Yet, why is there a problem with Cindy Wolf's new restaurant? She once was at Georgia Brown and opened Charleston in Fells Point, moved it a few blocs away and now it is a legitimate four star restaurant by Tom's standards here.

This is one of the most interesting and long awaited reviews-for me-that he's had recently.

I already drive from Reston to Baltimore for Charleston, Black Olive, Angelina's and a few others. Why not a significant new restaurant worth the trip in Fells Point?

Or Easton? Or Washington, VA? Or White Post? Or Flint Hill? Or, gasp, Reston?

I am actually impressed that no one has agreed with the person that started this thread that a trip to Bawlmer by DC's reviewer is a waste of time. Of course, it's not. Several hundred thousand people who work in the Washington area LIVE in the Baltimore metro area. A lot of people who live in Columbia, Bowie, Millersville, Annapolis, Frederick subscribe to BOTH the Post and the Sun.

With almost 9 million people (not an exaggeration) now living in the greater Baltimore-Washington metro area and no longer any farmland between the two, with traffic lights, strip shopping centers and fast food places at regular intervals for over 120 miles of U. S. route one from Fredericksburg to Bel Air we have become a metroplex sharing elements of each city.

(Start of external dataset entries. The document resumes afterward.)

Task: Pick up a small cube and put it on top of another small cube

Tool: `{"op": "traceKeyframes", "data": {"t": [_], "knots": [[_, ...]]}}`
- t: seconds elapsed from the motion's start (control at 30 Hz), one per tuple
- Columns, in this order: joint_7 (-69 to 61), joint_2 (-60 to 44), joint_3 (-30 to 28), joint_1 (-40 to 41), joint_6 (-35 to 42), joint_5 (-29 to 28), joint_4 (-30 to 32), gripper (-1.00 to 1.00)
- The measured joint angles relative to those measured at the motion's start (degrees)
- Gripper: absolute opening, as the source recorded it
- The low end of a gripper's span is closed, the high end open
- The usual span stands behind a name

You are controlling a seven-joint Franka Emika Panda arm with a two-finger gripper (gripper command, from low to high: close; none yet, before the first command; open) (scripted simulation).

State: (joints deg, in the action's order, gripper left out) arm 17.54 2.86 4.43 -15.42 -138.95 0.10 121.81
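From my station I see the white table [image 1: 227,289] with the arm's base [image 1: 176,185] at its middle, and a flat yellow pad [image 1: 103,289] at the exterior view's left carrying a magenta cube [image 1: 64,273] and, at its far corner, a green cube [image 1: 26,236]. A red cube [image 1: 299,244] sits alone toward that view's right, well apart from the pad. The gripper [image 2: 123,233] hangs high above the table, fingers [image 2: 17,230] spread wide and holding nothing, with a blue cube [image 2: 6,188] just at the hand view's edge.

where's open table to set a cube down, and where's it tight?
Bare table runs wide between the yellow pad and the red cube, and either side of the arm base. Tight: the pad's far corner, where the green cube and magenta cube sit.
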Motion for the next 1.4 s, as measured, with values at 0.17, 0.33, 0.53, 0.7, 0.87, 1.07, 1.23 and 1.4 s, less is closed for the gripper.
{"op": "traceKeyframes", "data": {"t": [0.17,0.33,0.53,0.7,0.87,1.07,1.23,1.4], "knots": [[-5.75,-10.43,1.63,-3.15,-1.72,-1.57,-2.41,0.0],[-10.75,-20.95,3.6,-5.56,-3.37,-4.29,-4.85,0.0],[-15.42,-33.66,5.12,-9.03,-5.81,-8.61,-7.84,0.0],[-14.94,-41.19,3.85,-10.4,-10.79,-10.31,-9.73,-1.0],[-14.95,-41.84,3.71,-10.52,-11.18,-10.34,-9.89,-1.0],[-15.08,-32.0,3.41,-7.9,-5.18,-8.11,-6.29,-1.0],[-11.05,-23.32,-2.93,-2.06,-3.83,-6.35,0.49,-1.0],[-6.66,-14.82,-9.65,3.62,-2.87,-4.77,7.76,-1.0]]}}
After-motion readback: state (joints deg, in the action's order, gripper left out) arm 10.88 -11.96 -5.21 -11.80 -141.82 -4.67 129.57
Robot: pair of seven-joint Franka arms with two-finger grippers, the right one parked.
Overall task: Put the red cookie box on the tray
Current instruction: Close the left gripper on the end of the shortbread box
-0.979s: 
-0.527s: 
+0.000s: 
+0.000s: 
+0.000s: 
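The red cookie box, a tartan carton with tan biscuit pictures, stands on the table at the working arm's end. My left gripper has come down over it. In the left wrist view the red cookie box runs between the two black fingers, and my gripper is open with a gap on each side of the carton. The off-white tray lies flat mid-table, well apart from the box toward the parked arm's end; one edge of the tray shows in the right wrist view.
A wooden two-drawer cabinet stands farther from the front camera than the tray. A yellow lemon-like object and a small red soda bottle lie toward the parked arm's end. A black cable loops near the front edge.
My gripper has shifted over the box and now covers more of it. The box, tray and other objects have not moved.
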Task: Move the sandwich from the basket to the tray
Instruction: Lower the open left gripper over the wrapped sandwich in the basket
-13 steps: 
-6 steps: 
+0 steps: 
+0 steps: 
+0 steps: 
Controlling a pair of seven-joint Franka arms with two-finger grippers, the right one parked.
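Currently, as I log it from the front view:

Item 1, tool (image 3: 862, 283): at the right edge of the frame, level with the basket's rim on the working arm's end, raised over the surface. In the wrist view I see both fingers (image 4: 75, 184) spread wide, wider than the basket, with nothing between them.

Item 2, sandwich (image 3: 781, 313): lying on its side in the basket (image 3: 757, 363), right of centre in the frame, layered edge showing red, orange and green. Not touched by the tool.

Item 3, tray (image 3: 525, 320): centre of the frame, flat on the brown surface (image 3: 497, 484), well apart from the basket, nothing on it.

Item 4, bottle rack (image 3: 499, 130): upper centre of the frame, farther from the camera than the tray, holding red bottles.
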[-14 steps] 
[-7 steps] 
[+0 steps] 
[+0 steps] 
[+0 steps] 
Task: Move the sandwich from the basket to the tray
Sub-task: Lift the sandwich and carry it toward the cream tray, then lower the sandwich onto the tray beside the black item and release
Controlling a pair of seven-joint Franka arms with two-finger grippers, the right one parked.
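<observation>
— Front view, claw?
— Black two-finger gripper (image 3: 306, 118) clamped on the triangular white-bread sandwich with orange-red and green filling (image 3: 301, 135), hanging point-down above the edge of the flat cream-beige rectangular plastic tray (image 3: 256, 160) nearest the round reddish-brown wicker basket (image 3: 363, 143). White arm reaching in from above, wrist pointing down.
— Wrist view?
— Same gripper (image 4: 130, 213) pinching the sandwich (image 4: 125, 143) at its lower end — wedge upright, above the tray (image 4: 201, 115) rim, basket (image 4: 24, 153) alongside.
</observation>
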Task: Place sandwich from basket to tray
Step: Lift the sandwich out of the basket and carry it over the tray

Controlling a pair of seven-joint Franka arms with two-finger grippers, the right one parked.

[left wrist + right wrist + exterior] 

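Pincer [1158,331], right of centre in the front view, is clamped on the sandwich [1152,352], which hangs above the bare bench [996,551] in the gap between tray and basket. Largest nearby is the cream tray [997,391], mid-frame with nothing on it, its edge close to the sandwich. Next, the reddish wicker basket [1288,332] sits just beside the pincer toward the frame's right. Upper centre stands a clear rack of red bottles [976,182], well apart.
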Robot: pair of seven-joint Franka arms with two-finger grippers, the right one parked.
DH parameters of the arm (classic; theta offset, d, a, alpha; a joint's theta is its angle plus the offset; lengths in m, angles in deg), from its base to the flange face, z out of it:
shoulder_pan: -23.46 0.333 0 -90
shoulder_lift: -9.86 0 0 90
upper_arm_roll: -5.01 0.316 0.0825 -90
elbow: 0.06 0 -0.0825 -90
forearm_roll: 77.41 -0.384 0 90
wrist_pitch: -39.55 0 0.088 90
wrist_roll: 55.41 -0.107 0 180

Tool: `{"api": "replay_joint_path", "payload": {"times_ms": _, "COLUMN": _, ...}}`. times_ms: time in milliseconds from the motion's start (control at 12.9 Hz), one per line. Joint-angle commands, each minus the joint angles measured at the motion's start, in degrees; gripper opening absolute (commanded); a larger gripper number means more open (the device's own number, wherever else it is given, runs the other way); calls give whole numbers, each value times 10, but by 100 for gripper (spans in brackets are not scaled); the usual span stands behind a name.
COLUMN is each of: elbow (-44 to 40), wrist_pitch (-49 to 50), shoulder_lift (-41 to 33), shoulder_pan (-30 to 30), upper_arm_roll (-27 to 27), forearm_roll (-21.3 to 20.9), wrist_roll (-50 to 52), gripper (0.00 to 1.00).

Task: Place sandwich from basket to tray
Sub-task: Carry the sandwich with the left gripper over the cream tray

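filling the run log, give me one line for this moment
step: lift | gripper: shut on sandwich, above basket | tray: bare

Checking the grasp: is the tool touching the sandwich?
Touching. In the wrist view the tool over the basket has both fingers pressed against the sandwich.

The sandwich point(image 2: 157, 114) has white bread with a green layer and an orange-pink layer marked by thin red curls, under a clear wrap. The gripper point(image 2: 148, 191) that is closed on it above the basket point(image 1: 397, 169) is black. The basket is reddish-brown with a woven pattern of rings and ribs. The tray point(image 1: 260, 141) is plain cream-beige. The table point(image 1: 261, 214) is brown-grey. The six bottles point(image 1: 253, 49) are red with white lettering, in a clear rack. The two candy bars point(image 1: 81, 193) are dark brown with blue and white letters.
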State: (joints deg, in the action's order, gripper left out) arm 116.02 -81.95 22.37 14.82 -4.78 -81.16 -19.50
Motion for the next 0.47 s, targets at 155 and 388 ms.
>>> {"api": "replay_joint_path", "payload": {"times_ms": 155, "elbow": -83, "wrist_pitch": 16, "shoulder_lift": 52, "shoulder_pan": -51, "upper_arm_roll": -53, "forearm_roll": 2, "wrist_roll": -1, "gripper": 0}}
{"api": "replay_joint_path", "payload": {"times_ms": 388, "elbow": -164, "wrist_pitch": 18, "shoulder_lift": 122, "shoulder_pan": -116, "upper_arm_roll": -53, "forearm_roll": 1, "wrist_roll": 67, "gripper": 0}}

I lived at New Hampshire and the Beltway for 20 years. For three of these I dated a girl in Parkville, for two a girl in Fairfax. Parkville was a faster drive. I watched WJZ and remember Oprah when she worked for channel 11. When neighbors went to RFK for the Redskins I went to 33rd and Greenmount for the Colts. In fact to anyone in the Maryland suburbs of D. C. the University of Maryland is THE school; George Mason might as well have been in Richmond.

My point is that with so many people living in so many different areas, each with its own perspective and influences I believe it is EXPECTED that the Post restaurant critic visit, at the least, a significant new restaurant in a neighboring part of our Metroplex or greater area.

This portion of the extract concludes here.